WHAT YOU ARE ASKED TO DO ::
Within the records below, reproduce without change the lines from the line that has "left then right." through the line that has "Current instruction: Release", and only those.

Data records:
_____
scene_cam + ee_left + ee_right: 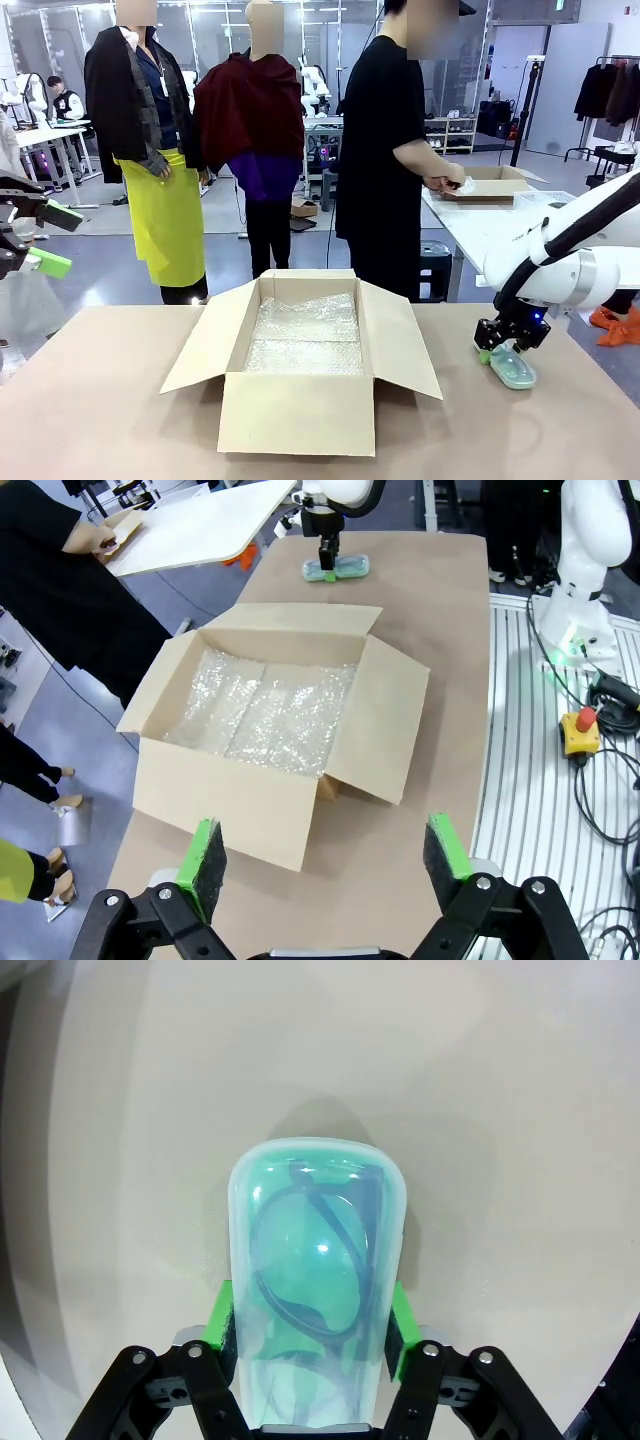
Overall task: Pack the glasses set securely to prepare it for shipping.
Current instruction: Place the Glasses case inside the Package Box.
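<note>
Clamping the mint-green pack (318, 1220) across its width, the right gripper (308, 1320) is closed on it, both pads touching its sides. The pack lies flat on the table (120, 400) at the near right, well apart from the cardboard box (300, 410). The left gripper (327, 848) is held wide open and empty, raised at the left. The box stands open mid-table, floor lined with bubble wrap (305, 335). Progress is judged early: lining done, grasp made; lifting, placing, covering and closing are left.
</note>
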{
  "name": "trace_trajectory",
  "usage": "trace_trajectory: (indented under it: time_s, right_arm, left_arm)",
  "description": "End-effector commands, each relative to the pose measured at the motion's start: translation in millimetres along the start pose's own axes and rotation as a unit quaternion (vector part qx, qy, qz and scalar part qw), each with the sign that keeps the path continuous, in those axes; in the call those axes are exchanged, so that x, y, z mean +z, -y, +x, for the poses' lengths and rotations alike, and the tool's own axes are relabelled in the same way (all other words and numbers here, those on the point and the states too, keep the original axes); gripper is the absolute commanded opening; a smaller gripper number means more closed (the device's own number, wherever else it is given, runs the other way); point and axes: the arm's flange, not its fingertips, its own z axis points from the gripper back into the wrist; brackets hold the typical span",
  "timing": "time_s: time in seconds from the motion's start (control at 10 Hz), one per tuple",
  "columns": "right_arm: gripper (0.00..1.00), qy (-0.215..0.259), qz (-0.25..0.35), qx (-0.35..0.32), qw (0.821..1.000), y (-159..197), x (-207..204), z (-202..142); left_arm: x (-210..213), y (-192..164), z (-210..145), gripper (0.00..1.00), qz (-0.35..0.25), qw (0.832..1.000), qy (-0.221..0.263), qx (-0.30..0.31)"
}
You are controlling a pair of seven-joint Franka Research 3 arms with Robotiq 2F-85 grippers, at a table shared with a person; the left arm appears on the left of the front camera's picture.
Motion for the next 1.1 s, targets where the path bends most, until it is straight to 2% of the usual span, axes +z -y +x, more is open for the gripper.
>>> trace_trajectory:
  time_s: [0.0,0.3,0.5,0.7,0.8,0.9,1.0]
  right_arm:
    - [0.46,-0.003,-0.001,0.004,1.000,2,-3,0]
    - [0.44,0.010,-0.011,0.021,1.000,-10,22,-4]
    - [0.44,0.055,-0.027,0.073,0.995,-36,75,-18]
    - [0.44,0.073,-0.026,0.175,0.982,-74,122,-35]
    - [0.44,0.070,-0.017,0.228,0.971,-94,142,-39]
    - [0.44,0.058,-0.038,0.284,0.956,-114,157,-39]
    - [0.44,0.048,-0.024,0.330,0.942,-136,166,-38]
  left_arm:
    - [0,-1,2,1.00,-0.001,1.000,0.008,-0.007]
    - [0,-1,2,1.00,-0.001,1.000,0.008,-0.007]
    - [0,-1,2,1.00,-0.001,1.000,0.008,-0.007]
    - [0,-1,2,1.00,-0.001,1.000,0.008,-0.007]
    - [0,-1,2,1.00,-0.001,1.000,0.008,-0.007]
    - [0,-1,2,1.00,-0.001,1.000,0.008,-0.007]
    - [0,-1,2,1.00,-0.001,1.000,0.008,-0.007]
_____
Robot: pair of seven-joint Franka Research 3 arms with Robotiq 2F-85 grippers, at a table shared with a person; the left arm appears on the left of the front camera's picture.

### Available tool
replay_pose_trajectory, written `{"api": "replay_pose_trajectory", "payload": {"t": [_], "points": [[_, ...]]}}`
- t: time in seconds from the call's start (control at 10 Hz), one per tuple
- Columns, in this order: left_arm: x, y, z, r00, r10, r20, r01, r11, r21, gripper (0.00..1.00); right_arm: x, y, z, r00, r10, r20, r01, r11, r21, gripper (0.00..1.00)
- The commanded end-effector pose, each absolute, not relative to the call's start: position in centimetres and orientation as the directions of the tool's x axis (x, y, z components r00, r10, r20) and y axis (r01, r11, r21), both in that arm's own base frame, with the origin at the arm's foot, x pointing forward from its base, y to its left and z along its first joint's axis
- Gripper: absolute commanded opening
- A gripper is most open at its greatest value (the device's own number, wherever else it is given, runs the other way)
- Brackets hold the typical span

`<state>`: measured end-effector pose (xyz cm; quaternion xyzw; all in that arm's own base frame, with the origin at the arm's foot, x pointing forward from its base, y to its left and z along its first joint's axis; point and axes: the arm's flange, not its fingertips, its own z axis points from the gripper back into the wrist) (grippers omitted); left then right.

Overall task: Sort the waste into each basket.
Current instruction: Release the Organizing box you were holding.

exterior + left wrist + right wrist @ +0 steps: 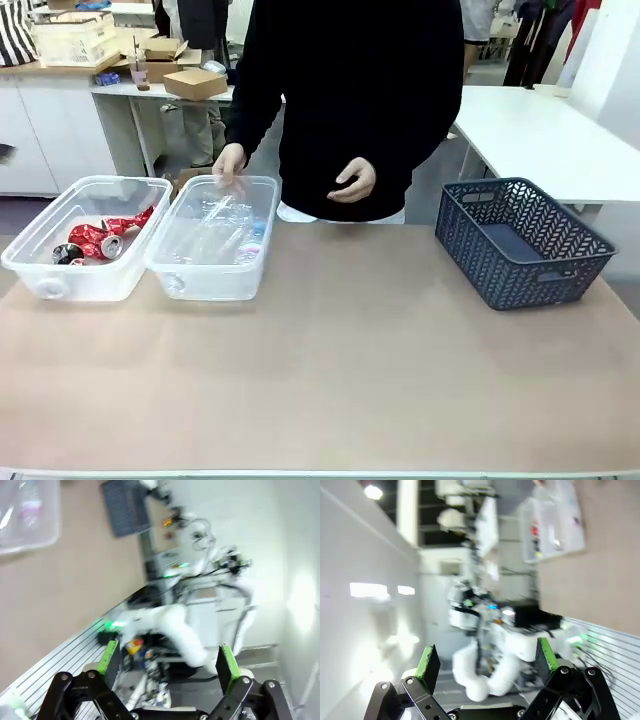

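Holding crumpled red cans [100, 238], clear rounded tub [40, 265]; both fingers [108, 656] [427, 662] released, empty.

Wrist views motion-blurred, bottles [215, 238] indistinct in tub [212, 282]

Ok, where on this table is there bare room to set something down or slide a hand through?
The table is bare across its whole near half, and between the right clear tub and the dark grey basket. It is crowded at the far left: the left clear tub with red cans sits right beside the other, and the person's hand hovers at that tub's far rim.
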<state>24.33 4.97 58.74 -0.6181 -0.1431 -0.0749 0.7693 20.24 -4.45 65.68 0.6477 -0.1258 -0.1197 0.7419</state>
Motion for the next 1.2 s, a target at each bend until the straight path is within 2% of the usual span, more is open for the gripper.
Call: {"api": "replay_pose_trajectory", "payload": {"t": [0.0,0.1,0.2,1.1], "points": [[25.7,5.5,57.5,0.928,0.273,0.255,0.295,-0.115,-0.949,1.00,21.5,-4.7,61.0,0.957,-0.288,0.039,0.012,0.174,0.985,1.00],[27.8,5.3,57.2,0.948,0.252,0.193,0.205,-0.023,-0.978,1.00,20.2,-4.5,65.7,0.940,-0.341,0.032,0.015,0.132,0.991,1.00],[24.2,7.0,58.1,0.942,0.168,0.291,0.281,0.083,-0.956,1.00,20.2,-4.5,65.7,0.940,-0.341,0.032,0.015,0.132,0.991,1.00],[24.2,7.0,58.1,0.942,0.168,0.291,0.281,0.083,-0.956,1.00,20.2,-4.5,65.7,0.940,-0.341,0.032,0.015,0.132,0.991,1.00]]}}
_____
OUTPUT OF THE EXERCISE ::
`<state>`: measured end-effector pose (xyz cm; quaternion xyzw; all in that arm's own base frame, with the origin at the arm's foot, x pointing forward from its base, y to its left and z along its first joint's axis; point and axes: the arm's flange, not its fingertips, its own z axis points from the gripper back into the wrist) (grippers omitted); left then right.

Overall task: Sort the waste into each basket.
Current instruction: Release the Organizing box you were holding.

Work on this exercise has been completed.